> WHAT TO PRODUCE
Entries follow. Return each line that contains the word "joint".
::: RECORDS FOR THE TASK
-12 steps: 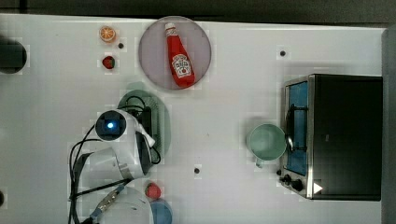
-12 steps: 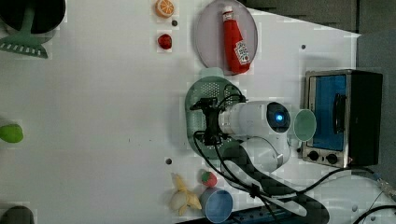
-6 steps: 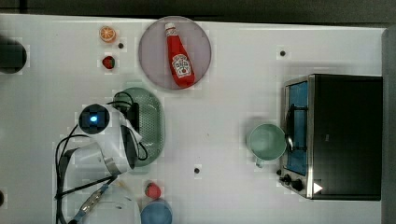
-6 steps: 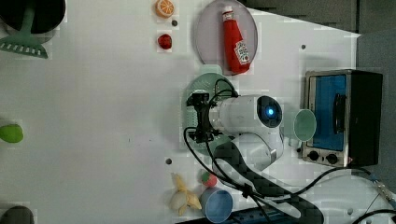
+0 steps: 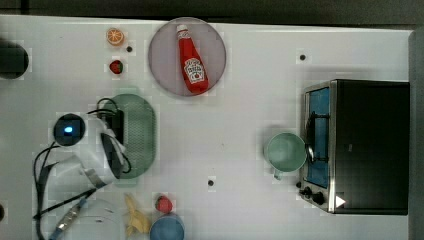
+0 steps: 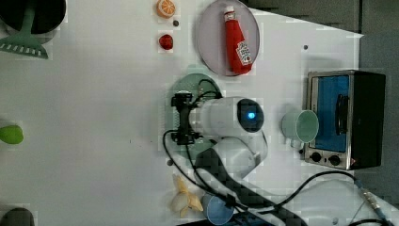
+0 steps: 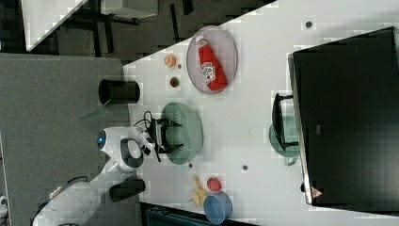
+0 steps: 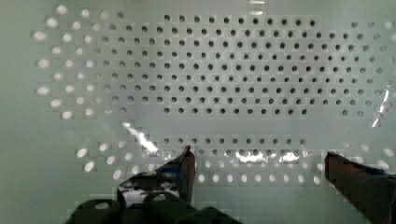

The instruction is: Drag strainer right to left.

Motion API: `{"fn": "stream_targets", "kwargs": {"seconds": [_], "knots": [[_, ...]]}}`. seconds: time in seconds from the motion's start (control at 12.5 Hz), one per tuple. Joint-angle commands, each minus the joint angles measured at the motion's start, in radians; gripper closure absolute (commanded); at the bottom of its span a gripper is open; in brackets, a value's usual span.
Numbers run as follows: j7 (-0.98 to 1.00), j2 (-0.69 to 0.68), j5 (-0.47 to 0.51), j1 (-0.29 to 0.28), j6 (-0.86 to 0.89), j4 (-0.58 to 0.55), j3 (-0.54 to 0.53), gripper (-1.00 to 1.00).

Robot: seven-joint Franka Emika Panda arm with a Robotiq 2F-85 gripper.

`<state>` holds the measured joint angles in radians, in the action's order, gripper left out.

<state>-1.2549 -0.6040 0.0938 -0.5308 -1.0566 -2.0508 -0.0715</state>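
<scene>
The strainer (image 5: 137, 132) is lying on the white worktop (image 5: 240, 120) in the left half of the top view, just below and to the left of the round plate; in the left view it (image 6: 188, 84) is sitting near the middle of the frame, partly covered by the arm, and in the right view it (image 7: 188, 129) is showing as a green oval left of centre. The gripper (image 7: 173, 135) is hanging over the strainer's bowl with its jaws standing wide apart, gripping nothing; in the wrist view the two dark fingertips (image 8: 186, 163) are spread over the perforated bottom (image 8: 233, 74) of the strainer, and whether they are touching it cannot be told. In the top view the gripper (image 5: 117, 132) is sitting over the strainer's left edge, with the white arm (image 5: 75, 165) reaching in from the lower left. Above the strainer in the top view, a red ketchup bottle (image 5: 190, 60) is lying on the grey plate (image 5: 215, 40), and an orange slice (image 5: 115, 36) and a strawberry (image 5: 116, 66) are resting to the plate's left. A green mug (image 5: 285, 152) is standing well to the right, just beside a toaster oven (image 5: 360, 145). Along the bottom edge, a banana (image 5: 134, 217), a small red fruit (image 5: 164, 204) and a blue cup (image 5: 166, 229) are sitting close together.
</scene>
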Motion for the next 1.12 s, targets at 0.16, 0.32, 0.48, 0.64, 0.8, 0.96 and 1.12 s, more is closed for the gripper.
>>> {"fn": "stream_targets", "kwargs": {"seconds": [0.16, 0.32, 0.48, 0.64, 0.8, 0.96, 1.12], "knots": [[-0.116, -0.036, 0.026, -0.072, 0.032, 0.089, 0.009, -1.00], [-0.132, -0.051, 0.026, -0.087, 0.035, 0.113, 0.009, -1.00], [-0.133, -0.062, 0.032, -0.099, 0.036, 0.134, 0.009, -1.00], [-0.134, -0.073, 0.062, -0.113, 0.036, 0.151, 0.009, -1.00], [-0.133, -0.083, 0.079, -0.125, 0.036, 0.165, 0.009, -1.00], [-0.134, -0.092, 0.080, -0.137, 0.036, 0.183, 0.008, -1.00], [-0.137, -0.104, 0.091, -0.145, 0.034, 0.201, 0.008, -1.00]]}}
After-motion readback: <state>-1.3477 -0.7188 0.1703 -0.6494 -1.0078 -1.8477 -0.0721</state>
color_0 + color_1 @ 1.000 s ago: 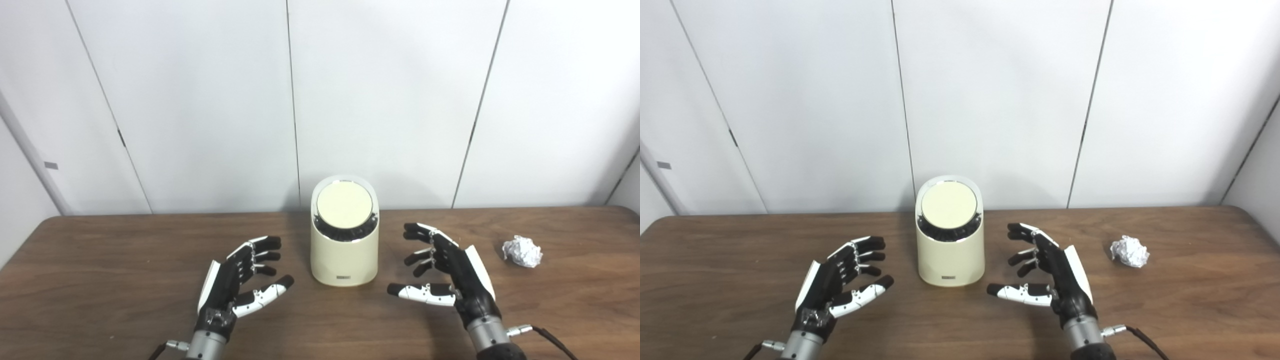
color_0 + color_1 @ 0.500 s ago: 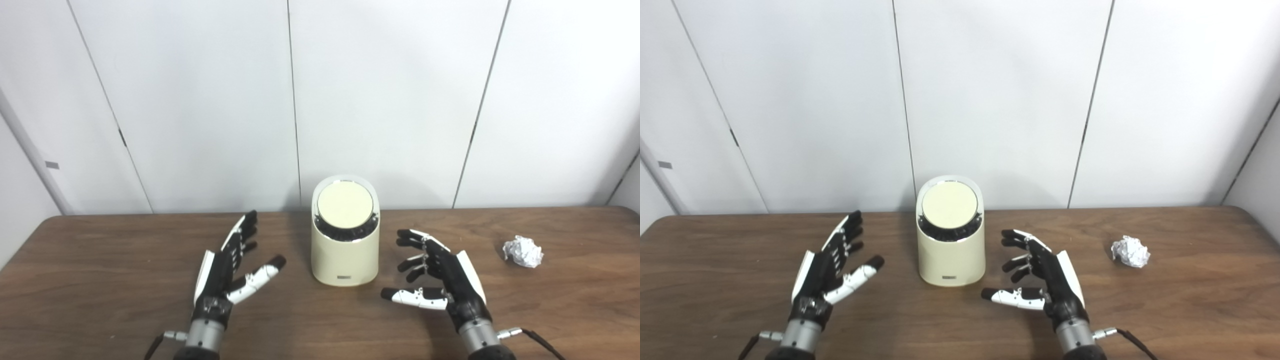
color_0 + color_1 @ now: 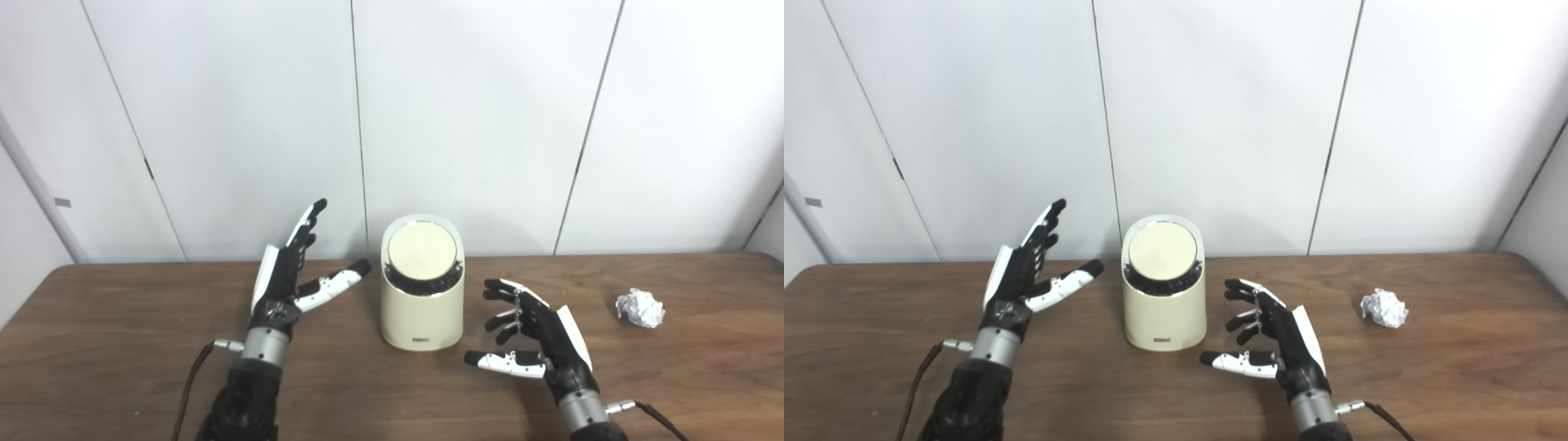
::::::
> YOUR SOLUTION
Motion API: `{"fn": "stream_targets", "kwargs": {"seconds": [_], "knots": [[_, ...]]}}`. seconds: time in seconds from the motion's start (control at 12.5 Hz), one per tuple. Joint-angle commands, each minus the joint angles measured at the motion's start, in radians; gripper closure absolute (commanded); at the bottom of its span a gripper is open; in brackets, a value's usual span.
Robot: seven-joint Franka Emika Panda arm with a Robotiq 2F-85 gripper.
`<state>` holds the measured joint angles in radians, in the action's order, gripper left out.

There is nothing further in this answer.